## What needs to be done
Every line of the data is to be transcribed without error.

## Data
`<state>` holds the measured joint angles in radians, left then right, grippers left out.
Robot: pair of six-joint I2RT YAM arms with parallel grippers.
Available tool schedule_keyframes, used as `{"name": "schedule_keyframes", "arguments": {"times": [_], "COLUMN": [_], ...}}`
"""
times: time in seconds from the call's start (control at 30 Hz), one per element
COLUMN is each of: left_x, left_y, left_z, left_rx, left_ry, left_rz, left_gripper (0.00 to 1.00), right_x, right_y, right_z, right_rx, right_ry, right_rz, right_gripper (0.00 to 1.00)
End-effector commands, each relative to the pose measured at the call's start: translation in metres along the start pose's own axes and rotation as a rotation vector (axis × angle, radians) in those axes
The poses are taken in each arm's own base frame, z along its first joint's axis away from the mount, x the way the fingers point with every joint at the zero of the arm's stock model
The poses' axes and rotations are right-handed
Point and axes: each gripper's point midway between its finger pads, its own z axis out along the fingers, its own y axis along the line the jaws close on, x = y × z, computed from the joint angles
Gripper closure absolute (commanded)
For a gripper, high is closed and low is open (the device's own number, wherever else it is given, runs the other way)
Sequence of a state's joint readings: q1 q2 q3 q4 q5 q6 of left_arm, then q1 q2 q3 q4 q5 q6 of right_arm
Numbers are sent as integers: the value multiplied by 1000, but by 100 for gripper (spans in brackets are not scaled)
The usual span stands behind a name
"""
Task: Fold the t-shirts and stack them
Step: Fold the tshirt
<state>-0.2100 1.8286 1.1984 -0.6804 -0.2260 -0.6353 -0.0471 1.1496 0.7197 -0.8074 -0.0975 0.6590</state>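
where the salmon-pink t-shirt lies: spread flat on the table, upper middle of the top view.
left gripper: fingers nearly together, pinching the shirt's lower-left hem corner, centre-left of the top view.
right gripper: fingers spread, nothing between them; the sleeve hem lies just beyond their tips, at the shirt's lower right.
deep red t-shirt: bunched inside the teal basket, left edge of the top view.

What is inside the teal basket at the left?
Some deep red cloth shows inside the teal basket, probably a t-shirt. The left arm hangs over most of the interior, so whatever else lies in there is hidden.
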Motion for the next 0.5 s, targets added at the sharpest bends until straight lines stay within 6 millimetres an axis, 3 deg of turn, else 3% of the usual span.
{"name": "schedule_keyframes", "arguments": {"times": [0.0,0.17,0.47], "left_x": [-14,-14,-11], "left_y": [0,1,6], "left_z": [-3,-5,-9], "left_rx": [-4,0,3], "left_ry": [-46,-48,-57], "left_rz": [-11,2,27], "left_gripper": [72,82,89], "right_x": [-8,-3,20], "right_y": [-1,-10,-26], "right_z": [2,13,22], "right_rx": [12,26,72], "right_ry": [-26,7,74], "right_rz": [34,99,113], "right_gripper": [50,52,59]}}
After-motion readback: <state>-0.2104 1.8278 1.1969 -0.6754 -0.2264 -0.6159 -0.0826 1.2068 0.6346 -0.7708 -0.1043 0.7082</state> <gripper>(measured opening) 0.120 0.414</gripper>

## Finished exercise
`<state>` holds the measured joint angles in radians, left then right, grippers left out.
Robot: pair of six-joint I2RT YAM arms with parallel grippers.
Available tool schedule_keyframes, used as `{"name": "schedule_keyframes", "arguments": {"times": [_], "COLUMN": [_], ...}}`
"""
times: time in seconds from the call's start (control at 30 Hz), one per element
COLUMN is each of: left_x, left_y, left_z, left_rx, left_ry, left_rz, left_gripper (0.00 to 1.00), right_x, right_y, right_z, right_rx, right_ry, right_rz, right_gripper (0.00 to 1.00)
End-effector commands, each relative to the pose measured at the call's start: translation in metres along the start pose's own axes and rotation as a rotation vector (axis × angle, radians) in those axes
The poses are taken in each arm's own base frame, z along its first joint's axis away from the mount, x the way the fingers point with every joint at the zero of the arm's stock model
The poses' axes and rotations are right-handed
Point and axes: each gripper's point midway between its finger pads, its own z axis out along the fingers, its own y axis along the line the jaws close on, x = y × z, computed from the joint angles
Gripper closure absolute (commanded)
For a gripper, high is closed and low is open (the device's own number, wherever else it is given, runs the other way)
Sequence of a state's joint readings: q1 q2 q3 q4 q5 q6 of left_arm, then q1 q2 q3 q4 q5 q6 of right_arm
Numbers are sent as integers: the value multiplied by 1000, but by 100 for gripper (spans in brackets are not scaled)
The usual span stands behind a name
"""
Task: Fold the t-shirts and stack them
Step: Fold the tshirt
<state>-0.2100 1.8286 1.1984 -0.6804 -0.2260 -0.6353 -0.0471 1.1496 0.7197 -0.8074 -0.0975 0.6590</state>
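where the salmon-pink t-shirt lies: spread flat on the table, upper middle of the top view.
left gripper: fingers nearly together, pinching the shirt's lower-left hem corner, centre-left of the top view.
right gripper: fingers spread, nothing between them; the sleeve hem lies just beyond their tips, at the shirt's lower right.
deep red t-shirt: bunched inside the teal basket, left edge of the top view.

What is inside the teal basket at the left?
Some deep red cloth shows inside the teal basket, probably a t-shirt. The left arm hangs over most of the interior, so whatever else lies in there is hidden.
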Motion for the next 0.5 s, targets added at the sharpest bends until straight lines stay within 6 millimetres an axis, 3 deg of turn, else 3% of the usual span.
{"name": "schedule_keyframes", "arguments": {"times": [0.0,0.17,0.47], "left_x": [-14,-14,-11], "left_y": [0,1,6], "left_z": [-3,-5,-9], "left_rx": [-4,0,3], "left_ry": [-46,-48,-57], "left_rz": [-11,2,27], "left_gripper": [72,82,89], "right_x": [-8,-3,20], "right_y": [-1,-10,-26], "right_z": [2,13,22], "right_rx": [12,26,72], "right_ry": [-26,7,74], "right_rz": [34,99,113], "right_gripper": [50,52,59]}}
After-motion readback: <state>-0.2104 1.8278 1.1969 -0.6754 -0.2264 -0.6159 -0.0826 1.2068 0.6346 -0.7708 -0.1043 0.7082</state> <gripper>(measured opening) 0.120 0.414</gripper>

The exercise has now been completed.